O SEGREDO

Nanda foi à cafetaria comer algo e enquanto bebia um café refletiu sobre a situação presente. A sua irmã, Luciana, dera entrada nessa clínica manhã cedo, teria cirurgia dali a pouco. Corria risco de vida, daí o médico assistente ter marcado a intervenção com a máxima urgência.

Viviam as duas de forma confortável num pequeno andar com vista lateral para o mar.

Viúva, sem filhos, para além de Luciana só tinha como famíliares umas tias já idosas e vários primos, distantes. Assim sendo, apoiava a irmã em tudo o que estava ao seu alcance.

A notícia da doença caira sobre elas como uma bomba. O apoio moral fora muito importante para a irmã enfrentar esse desafio mortal, tinham plena consciência disso.

Acompanhara-a sempre em todas as consultas, exames e tratamentos que Luciana fizera. Ela sempre demonstrara coragem, embora por vezes a sentisse muito frágil, sobretudo após cada tratamento agressivo. Então, quando as náuseas e o tremendo mal-estar evidenciavam um grande sofrimento, ela sentia imensa pena da irmã.

No entanto, ultimamente notara que a ela tinha um brilho diferente nos olhos e de vez em quando até sorria um pouco… Olhava frequentes vezes para a janela com ar sonhador, como tentando divisar, consoante a hora, ou o astro-rei ou a lua e sabe-se lá que mais. Lia com avidez livros de poesia. Isso intrigara-a, não conseguia descortinar qual a razão pela qual Luciana mudara assim de postura.

Com estas cogitações, subiu até ao quarto onde a irmã estava e quando se aproximava da porta, entreaberta, divisou um vulto debruçado sobre Luciana. Curiosa, espreitou discretamente e então viu-o.

Era alto, de cabelo grisalho e ar distinto, um pouco corpulento. Falava junto da irmã com voz sussurrante mas arrebatada. Luciana escutava-o com encantamento, fixa no olhar dele. Parecia que lhe bebia as palavras. Ele agarrava-lhe as mãos, por vezes acariciava-lhe a face e vislumbrou algumas lágrimas nos olhos da irmã. O homem então beijou-lhe as mãos e de súbito duas pessoas de bata, uma enfermeira e uma auxiliar de ação médica, passaram junto dela e irromperam no quarto. Eles perceberam que a tinham vindo buscar para a conduzir ao bloco operatório. Ele acariciou-lhe os cabelos e deu-lhe um último afago no rosto. Ela virou a face para a janela, disfarçando um pouco a tristeza. Emotivo, ele beijou-lhe as mãos e Nanda ouviu as suas últimas palavras:

- Estarei aqui sempre, meu amor. Boa sorte, sim?

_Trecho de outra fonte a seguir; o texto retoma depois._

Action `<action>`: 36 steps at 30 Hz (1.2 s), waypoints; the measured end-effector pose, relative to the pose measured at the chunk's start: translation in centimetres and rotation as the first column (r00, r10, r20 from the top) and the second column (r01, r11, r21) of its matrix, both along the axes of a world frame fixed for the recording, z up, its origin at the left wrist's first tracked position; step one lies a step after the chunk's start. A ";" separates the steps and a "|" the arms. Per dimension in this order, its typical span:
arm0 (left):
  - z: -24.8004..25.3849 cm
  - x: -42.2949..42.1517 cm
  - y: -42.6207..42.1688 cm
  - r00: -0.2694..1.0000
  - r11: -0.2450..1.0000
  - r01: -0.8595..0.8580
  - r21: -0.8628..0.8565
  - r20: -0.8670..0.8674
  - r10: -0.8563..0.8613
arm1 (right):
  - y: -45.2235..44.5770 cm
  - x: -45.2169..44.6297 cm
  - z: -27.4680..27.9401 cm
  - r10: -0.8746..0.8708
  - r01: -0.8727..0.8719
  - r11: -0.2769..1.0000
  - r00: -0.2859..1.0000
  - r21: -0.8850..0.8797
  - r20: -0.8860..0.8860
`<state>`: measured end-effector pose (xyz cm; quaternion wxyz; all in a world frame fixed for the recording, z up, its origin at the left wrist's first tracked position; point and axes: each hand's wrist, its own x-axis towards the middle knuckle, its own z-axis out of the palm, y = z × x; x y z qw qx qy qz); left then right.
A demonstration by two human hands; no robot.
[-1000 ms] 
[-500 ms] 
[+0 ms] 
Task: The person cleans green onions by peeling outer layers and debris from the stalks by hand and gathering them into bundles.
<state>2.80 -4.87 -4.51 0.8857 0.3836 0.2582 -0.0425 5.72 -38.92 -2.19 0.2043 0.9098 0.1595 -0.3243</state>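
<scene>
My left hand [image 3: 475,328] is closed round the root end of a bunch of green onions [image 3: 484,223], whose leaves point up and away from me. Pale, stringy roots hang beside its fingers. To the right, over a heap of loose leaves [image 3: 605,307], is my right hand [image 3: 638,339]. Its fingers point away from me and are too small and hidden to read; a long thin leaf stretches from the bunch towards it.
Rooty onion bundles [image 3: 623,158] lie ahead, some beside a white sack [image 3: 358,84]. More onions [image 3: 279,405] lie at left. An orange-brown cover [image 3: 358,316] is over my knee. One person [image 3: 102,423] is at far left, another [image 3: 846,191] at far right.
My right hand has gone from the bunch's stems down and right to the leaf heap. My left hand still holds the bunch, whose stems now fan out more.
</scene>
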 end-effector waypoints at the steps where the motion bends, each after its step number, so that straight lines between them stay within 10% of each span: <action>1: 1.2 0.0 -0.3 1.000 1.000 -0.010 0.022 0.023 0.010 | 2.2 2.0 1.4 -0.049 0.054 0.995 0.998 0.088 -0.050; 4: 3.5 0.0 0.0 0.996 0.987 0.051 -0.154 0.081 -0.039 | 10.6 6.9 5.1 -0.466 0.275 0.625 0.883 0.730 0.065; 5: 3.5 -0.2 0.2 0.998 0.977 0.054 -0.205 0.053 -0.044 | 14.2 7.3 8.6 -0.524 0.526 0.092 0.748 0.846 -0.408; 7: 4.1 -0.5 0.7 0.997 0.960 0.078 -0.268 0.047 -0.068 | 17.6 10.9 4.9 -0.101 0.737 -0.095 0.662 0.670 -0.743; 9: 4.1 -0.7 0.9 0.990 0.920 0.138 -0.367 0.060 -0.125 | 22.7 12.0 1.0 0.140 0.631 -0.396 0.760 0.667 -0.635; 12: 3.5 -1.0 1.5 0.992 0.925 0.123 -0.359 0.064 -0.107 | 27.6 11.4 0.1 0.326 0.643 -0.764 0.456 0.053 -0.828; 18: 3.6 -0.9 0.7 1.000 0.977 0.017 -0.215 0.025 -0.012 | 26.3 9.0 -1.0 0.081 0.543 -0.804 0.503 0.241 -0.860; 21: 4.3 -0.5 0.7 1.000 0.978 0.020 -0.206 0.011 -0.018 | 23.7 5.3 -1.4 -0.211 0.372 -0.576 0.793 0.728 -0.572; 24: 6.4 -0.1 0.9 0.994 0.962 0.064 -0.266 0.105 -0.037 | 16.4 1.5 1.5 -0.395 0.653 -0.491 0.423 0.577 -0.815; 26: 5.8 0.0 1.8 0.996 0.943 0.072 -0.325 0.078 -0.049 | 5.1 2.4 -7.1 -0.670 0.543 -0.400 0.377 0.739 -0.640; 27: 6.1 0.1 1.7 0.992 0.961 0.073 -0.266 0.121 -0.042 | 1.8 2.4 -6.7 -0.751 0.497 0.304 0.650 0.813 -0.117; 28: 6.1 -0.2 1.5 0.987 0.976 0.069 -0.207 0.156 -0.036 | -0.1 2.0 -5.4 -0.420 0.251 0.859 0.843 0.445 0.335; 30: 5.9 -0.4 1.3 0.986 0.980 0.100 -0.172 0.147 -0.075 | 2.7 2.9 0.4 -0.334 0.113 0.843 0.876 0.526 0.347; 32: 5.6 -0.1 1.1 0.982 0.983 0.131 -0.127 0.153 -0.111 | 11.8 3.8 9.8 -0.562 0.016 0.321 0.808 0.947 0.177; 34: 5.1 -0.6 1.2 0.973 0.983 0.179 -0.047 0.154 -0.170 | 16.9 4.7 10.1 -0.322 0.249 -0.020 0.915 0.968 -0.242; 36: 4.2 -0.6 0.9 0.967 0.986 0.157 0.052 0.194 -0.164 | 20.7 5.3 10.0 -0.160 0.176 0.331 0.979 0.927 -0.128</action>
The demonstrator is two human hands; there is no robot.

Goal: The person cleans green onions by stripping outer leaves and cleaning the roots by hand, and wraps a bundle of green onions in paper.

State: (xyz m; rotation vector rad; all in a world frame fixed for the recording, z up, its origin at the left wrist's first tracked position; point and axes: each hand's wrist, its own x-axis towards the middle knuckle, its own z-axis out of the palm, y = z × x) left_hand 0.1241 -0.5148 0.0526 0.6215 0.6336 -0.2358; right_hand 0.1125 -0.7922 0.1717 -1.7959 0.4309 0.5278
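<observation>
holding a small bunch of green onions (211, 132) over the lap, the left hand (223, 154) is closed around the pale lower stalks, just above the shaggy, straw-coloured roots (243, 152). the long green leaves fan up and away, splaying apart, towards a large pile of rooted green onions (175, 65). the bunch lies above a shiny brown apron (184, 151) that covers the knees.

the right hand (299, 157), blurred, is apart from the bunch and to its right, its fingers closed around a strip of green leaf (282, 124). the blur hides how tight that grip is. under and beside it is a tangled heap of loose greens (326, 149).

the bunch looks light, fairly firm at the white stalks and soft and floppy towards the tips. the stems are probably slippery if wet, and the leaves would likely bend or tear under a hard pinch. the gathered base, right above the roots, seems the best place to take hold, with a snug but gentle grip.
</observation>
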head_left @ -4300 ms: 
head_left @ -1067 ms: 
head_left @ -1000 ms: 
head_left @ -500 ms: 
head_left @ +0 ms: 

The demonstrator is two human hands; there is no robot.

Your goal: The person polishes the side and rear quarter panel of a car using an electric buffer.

A irmã fechou os olhos, uma expressão comovida distorcia-lhe o rosto e então foi conduzida corredor fora até às portas que interditavam o acesso a pessoal estranho, ultrapassando-as.

Nanda olhou por alguns momentos para o homem parado à sua frente. Ele escondia o rosto nas mãos, chorava. Então ela ganhou coragem e aproximando-se, pousou-lhe suavemente a mão no ombro, dissendo:

- Olá, eu sou a irmã da Luciana. Tenhamos fé, confiemos em Deus, tudo irá correr bem.

Ele olhou-a, os olhos deixavam transparecer toda a emoção que o tomava, depois deu-lhe um tímido sorriso. Ela correspondeu e dando-lhe o braço, foram sentar-se num banco de madeira ali perto, iniciando uma longa conversa.